Japan Travel Blog April 2015: Shirakawa-go

Nestled along the Shogawa River Valley between Gifu and Toyama is a village that has the most curious set of houses. I remember being asleep when our tour bus rolled to a stop here at Shirakawa-go, and even at my groggy state it’s hard not to notice the houses with their large and steeply-slanted thatched roofing. It’s hard to ignore as well how much they give the area such a charming small-town provincial feel.

Apparently this style of housing is called Gassho-zukuri architecture, with the roofs looking like hands pressed in prayer. Gassho (合掌) literally translates to ‘hands together’. Some people describe it as a book standing open, but whatever your preference for description, these roofs have helped the houses in Shirakawa-go withstand heavy snowfall during winter for over 250 years. And this area gets some of the heaviest snowfall in the world too! The thatching uses dried straw from crops and is exceptionally sturdy, supported below by tall wooden beams.
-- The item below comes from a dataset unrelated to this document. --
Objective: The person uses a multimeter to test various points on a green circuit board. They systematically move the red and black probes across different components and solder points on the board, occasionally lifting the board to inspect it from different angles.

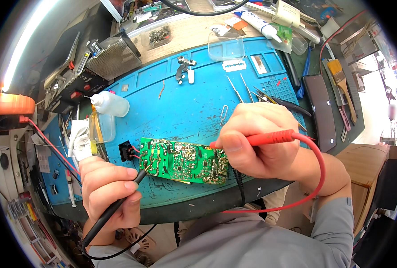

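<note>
A green circuit board (174, 161) lies solder side up near the front of the blue work mat (162, 116). Red wires join its left end to a black power socket (127, 152). My left hand (111, 185) is closed around a black test probe (113, 210), whose thin metal tip meets the left part of the board. Over the board's right end, my right hand (261, 138) pinches a red test probe (270, 138). My fingers hide part of that probe's front, so I cannot tell whether its tip touches. Its red lead loops down past my right forearm.
A white squeeze bottle (111, 103) stands left of the board. Tweezers (235, 89), black-handled pliers (290, 106) and a razor blade (234, 65) lie farther back. A phone (320, 111) and a brush (341, 80) are at right. An orange-cased meter (13, 103) sits far left.
</note>
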A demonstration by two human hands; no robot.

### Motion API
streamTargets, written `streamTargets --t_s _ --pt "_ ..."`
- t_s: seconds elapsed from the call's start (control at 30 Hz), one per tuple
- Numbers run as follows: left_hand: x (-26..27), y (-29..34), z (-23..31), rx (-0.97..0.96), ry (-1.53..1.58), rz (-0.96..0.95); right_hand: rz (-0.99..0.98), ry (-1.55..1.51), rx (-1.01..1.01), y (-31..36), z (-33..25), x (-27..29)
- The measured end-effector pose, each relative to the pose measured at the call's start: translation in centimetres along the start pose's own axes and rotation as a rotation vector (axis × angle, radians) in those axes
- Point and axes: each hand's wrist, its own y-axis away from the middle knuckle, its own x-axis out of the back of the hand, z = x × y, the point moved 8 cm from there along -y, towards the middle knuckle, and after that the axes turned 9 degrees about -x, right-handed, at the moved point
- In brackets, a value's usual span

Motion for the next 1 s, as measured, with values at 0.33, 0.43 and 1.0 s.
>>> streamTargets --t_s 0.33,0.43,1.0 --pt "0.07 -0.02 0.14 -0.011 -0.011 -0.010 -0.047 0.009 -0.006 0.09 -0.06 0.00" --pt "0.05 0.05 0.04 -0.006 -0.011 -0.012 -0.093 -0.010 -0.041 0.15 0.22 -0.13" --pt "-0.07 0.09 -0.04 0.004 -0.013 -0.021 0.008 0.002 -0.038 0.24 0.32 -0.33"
The restaurant we stopped to have lunch in was Konjaku, and it gave a glimpse of what the inside of the Gassho-zukuri houses look like.
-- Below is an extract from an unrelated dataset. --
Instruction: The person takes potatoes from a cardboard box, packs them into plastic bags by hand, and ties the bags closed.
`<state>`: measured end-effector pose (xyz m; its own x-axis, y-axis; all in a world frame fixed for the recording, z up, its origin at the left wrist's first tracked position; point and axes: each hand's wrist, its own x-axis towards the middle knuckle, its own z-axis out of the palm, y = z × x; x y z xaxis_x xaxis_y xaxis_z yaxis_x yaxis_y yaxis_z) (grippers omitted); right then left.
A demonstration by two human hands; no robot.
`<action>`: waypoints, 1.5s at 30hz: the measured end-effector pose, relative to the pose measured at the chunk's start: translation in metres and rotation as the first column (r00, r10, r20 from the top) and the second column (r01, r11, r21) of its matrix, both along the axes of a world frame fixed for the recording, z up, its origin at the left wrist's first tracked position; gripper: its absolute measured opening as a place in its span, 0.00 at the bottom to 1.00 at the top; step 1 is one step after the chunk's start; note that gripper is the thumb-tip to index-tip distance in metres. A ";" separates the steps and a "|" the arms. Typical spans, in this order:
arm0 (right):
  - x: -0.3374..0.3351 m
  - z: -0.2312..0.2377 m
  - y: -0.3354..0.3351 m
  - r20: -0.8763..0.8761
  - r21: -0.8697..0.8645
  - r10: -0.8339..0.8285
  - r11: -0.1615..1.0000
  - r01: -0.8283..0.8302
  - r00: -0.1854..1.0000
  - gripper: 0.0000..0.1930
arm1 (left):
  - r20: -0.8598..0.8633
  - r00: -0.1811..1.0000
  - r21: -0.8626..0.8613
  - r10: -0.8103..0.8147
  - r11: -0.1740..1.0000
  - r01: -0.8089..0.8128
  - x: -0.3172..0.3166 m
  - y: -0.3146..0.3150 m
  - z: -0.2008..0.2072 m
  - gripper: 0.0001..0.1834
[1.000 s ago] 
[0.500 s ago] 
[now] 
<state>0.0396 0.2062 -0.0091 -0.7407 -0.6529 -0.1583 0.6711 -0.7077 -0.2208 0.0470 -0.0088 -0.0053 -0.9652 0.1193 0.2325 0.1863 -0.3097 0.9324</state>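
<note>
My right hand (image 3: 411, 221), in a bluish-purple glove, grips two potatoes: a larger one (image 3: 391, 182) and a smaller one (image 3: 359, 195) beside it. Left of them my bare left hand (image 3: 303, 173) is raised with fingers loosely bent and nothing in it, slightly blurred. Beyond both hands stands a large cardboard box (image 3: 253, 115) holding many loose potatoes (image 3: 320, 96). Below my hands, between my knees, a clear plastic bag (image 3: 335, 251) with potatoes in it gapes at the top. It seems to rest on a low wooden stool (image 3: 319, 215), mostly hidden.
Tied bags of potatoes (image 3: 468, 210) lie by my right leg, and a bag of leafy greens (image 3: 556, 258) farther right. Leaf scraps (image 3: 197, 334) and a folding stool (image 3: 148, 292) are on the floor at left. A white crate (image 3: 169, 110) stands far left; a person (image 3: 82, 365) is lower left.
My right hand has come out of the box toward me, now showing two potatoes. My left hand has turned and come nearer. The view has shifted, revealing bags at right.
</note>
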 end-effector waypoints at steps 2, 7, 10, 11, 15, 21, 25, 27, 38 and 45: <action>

Now before I continue babbling on about the lovely little village of Shirakawa and its unique houses, let’s talk about the lunch we had first because it was a good one!
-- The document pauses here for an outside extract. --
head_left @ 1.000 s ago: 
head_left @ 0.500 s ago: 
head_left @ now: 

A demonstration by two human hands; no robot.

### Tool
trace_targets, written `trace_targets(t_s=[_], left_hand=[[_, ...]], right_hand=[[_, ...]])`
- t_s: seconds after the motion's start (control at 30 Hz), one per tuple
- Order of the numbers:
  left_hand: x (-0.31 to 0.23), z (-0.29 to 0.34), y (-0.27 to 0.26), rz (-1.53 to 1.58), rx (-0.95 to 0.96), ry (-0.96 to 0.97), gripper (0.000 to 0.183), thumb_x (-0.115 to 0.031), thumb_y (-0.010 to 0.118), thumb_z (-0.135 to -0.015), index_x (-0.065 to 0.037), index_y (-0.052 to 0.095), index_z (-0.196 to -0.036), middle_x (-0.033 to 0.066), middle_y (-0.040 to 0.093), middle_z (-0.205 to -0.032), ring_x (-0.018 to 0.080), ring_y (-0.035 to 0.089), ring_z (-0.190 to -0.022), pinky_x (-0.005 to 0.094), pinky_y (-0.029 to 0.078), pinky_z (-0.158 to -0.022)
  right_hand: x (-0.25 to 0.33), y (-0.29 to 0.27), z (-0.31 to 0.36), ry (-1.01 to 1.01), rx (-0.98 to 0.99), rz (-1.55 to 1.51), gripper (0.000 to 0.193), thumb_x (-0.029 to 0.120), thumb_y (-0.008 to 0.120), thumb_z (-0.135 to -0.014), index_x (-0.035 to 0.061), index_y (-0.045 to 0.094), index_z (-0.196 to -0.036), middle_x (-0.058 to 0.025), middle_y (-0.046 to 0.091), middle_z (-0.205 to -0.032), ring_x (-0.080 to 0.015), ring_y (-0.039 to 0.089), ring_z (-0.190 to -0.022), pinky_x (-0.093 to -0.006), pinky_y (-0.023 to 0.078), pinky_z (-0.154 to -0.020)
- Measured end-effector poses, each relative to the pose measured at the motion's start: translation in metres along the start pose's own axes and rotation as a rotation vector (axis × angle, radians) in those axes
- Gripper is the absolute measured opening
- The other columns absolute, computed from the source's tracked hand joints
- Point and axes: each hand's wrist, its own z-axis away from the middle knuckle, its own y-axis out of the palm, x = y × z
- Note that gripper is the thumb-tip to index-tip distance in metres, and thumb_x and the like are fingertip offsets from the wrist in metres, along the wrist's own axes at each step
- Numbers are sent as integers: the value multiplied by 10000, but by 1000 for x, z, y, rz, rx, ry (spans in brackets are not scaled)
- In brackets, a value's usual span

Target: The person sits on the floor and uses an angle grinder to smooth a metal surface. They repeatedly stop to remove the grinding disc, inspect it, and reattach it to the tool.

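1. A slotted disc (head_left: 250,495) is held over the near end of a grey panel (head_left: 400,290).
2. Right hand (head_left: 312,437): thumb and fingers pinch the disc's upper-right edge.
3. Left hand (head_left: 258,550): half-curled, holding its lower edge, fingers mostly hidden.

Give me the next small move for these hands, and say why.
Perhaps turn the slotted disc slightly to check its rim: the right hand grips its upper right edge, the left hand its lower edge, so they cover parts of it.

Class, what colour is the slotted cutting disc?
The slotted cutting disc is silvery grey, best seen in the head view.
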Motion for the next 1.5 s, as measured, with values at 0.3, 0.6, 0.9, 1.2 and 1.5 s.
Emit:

One of the most memorable things about this whole trip was the number of kaiseki meals we had, and all of them were fantastic to varying degrees. Some were better sets than others, but all were pleasurable nonetheless for a Japanese food-lover like me.

Kaiseki preparation is considered a type of art in Japan wherein balancing the taste, texture, appearance, and colours of the food are taken into consideration. The components of the kaiseki are served in small portions, but there are so many dishes that by the end of the meal you will find yourself quite satisfied! There is always rice and soup included in the kaiseki, but it’s everything else that we should pay more attention to.

The shiizakana or main dishes for this particular meal consisted of thin marinated slices of pork and a grilled fish. These are the dishes you eat with the rice.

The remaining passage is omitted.